Mas é claro que tem que haver uma desvantagem. Para o GK68XS, é a tecla Backspace/Delete. A maioria dos teclados de 65% mantém o Backspace exatamente onde normalmente está e coloca Delete ao lado dele à direita. Por alguma razão, este teclado transpõe Backspace uma tecla, coloca Delete (onde estaria em uma placa TKL, mas que é estranho aqui) e move a tecla til do lado esquerdo para o direito. Que?

Isso é irritante. Mas é viável. Esse Backspace efetivamente encurtado é algo para o qual eu posso adaptar minha memória muscular, e o restante dos recursos do teclado é muito bom. Encomendei uma caixa de metal para esta, com a intenção de torná-la minha placa portátil semipermanente. Espero até poder usá-lo em público em algum momento deste ano, depois que a longa espera pela vacinação terminar.

Nada de Ultimato

Vou usar este teclado. Vou gostar deste teclado. Mas vou comprar (ou construir) outro. Possivelmente antes mesmo do fim do ano. Porque estou lutando pela perfeição, mesmo sabendo que não posso alcançá-la.

Na comunidade de teclados mecânicos de ponta, há um objetivo psicológico – o “fim do jogo”. A ideia é que você possa gastar tempo e dinheiro suficientes, pesquisando, comprando, construindo, programando, ajustando, para obter o teclado perfeito… ou pelo menos, o teclado perfeito para você. Glorious está tentando fazer isso para muitas pessoas com o próximo GMMK Pro, por exemplo.
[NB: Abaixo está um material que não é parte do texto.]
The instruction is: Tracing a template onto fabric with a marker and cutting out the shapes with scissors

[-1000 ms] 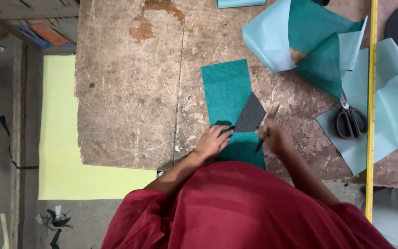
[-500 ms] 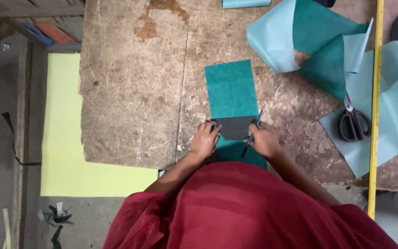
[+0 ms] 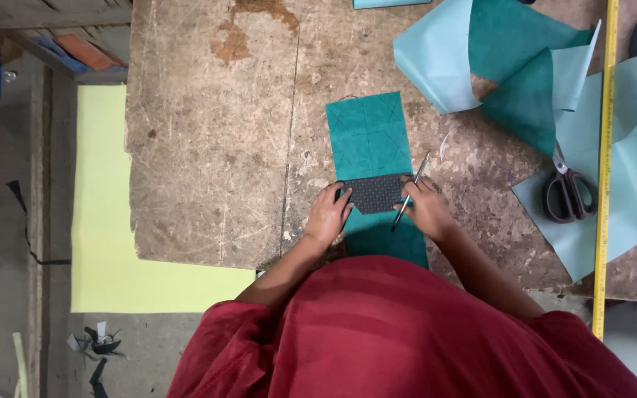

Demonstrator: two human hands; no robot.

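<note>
A long teal strip of material (image 3: pixel 369 136) lies on the worn wooden table (image 3: pixel 208 147), with faint drawn lines on it. A small dark dotted template (image 3: pixel 376 193) lies flat across the strip. My left hand (image 3: pixel 327 215) presses the template's left edge down. My right hand (image 3: pixel 425 208) rests at the template's right edge and holds a thin silver pen (image 3: pixel 411 189), its tip pointing toward me.
Black scissors (image 3: pixel 568 193) lie on light blue sheets (image 3: pixel 628 169) at the right, with folded teal pieces (image 3: pixel 525 81) behind. A yellow measuring tape (image 3: pixel 604 162) runs along the right. A pale yellow sheet (image 3: pixel 105 243) hangs left of the table, over the floor.
The dark template was tilted up on one corner a second ago; it now lies flat across the strip, both hands at its ends. The pen stays in my right hand.
</note>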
Nada de Endgame: Procurando por um teclado “perfeito”

Glorioso

Esse tipo de pensamento entra em quase qualquer hobby. Já vi a mesma coisa acontecer com pessoas que adoram ajustar a configuração de seu escritório em casa, ou construir e personalizar bicicletas, guitarras, home theaters, cozinhas ou até mesmo algo aparentemente tão simples quanto uma caneta-tinteiro. Meu outro significativo faz isso com cactos e suculentas. Onde quer que haja renda disponível para ser gasta em algo que você goste, a ideia de que você pode fazê-lo de forma a “aperfeiçoar” parece ser um objetivo comum.
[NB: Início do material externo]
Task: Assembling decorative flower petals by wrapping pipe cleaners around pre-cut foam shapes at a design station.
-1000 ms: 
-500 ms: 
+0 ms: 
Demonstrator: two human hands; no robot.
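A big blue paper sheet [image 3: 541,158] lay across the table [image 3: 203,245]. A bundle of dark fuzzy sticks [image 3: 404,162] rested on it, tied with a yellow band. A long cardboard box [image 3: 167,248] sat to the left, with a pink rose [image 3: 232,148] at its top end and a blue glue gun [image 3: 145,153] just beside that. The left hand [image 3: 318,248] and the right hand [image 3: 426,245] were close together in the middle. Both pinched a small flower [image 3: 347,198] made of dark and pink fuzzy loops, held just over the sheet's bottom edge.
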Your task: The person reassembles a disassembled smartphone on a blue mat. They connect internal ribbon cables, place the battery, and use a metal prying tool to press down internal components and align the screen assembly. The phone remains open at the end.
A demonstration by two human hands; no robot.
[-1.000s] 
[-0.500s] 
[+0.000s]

Nada de Endgame: Procurando por um teclado “perfeito”

Fender Noir Telecaster do nosso editor Cam com um captador Bare Knuckle Piledriver. Cameron Summerson

Há um ditado diretamente relacionado entre os nerds de teclado: “Não existe final de jogo”. Este artigo explora a ideia básica de que não importa quanto tempo e dinheiro você gaste tentando aperfeiçoar, algo o mantém voltando. É possível que seja aquela sensação incômoda de que, por mais “perfeita” que você ache que sua configuração atual possa ser, você sabe que poderia ser um pouco melhor.

Mas acho que há uma resposta menos cínica para esse enigma. E é que o amor pelo hobby em si faz você voltar, uma e outra vez, para encontrar seu novo teclado “perfeito”. Não porque você precisa que seja melhor, ou mesmo realmente queira que seja melhor. Mas porque a busca em si é o que você gostou, e compartilhar essa busca com as pessoas que estão na mesma jornada.

Correndo o risco de soar sacarina, o verdadeiro “fim do jogo” foram os amigos (e teclados) que conheci ao longo do caminho.